Everyone's seen the subject lines in his or her inbox: "Chase Customer Service" or "EBay account suspension." The subject lines are meant to prompt you to action, using formal business language to get you to go to a website to confirm who you are, change your member settings, or for some other reason that involves your personal information. It may appear as correspondence from eBay, a credit card company, or even your bank.
But beware. These e-mails are not always as they appear, and taking action on them could cost you your identity.
Phishing for information
More and more frequently, these emails are phishing scams: e-mails characterized by the use of spam-like techniques to mass distribute fraudulent requests for information. The e-mails prompt unsuspecting users to go to a fraudulent websites to confirm personal information, update member settings, or something similar, in an effort to steal private information.
The Anti-Phishing Working Group, an industry association focused on monitoring and eliminating this form of identity theft, has received over 110,000 reports on phishing this year. A study by Gartner reports that from May 2004 to May 2005 about 1.2 million Americans were victims of phishing fraud, with a total loss of $929 million.
Defending yourself and your company against phishing scams requires that you and your employees recognize a few key traits these e-mails have in common, and set up safeguards to prevent falling victim.
First, phishing e-mails generally reveal a few tell-tales signs that they are not from a legitimate business's website, including:
- A large number of spelling errors,
- A salutation that addresses you as a "customer" or "member," not by your name,
- Links that are not the exact businesses' websites: google.xxxx.com, for example, and
- URLs that are only numbers after you click on a link, such as http://111.222.333.444, are likely fakes.
Second, an ounce of prevention can do a world of good when it comes to protecting your critical information. There are several ways you and your company can prevent falling victim:
- Never respond to e-mails requesting information or to verify information.

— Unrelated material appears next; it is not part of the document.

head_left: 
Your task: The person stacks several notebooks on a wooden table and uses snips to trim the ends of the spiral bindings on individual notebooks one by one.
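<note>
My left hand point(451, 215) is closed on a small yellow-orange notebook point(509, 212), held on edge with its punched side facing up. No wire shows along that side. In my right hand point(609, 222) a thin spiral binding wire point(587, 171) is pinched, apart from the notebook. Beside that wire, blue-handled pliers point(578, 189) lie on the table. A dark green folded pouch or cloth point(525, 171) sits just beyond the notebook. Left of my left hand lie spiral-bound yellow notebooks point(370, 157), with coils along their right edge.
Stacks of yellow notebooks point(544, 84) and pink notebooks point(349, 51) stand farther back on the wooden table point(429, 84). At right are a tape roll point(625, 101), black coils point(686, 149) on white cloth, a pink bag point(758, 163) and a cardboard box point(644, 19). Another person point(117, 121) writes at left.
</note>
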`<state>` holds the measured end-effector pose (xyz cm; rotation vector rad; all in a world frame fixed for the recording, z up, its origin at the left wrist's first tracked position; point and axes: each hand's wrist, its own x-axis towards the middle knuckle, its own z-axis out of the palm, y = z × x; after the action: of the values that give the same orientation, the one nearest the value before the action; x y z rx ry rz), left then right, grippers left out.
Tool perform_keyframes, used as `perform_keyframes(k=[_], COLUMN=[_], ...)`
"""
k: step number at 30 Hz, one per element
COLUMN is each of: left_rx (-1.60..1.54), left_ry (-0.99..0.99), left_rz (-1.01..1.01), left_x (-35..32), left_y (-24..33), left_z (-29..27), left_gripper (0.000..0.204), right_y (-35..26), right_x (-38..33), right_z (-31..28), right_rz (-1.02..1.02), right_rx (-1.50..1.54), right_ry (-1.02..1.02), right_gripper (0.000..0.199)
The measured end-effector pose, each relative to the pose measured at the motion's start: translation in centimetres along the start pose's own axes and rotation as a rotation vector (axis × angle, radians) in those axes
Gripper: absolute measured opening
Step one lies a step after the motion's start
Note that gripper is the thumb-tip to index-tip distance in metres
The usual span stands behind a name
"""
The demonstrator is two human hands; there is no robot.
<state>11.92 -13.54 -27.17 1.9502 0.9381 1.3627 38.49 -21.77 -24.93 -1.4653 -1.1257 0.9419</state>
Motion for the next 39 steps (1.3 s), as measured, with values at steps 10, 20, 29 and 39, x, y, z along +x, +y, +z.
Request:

- Avoid filling in forms on websites when prompted to do so from an e-mail.
- Ignore e-mails with forms inside them.
- Use an e-mail program with robust spam blocking features to weed out phishing messages.
- If you believe a message may be legitimate, call up the company.
- Type in the company's homepage URL (obtained through a reputable search website) to verify problems.
- Have the latest security updates installed in your and your employees Web browsers.
- Employ optional browser plug-ins or toolbars to alert users that they are visiting a site reported to practice phishing.
The next threat
Phishing may be ubiquitous, but another scam, pharming, can do greater damage. It is similar to phishing, but rather than using some kind of e-mail lure, a hacker modifies a company's DNS software, so a user is directed to a copy of the website he or she is seeking. If pharming becomes ubiquitous, hundreds, even thousands, of users could give up personal information to criminals during routine of online-banking or similar actions.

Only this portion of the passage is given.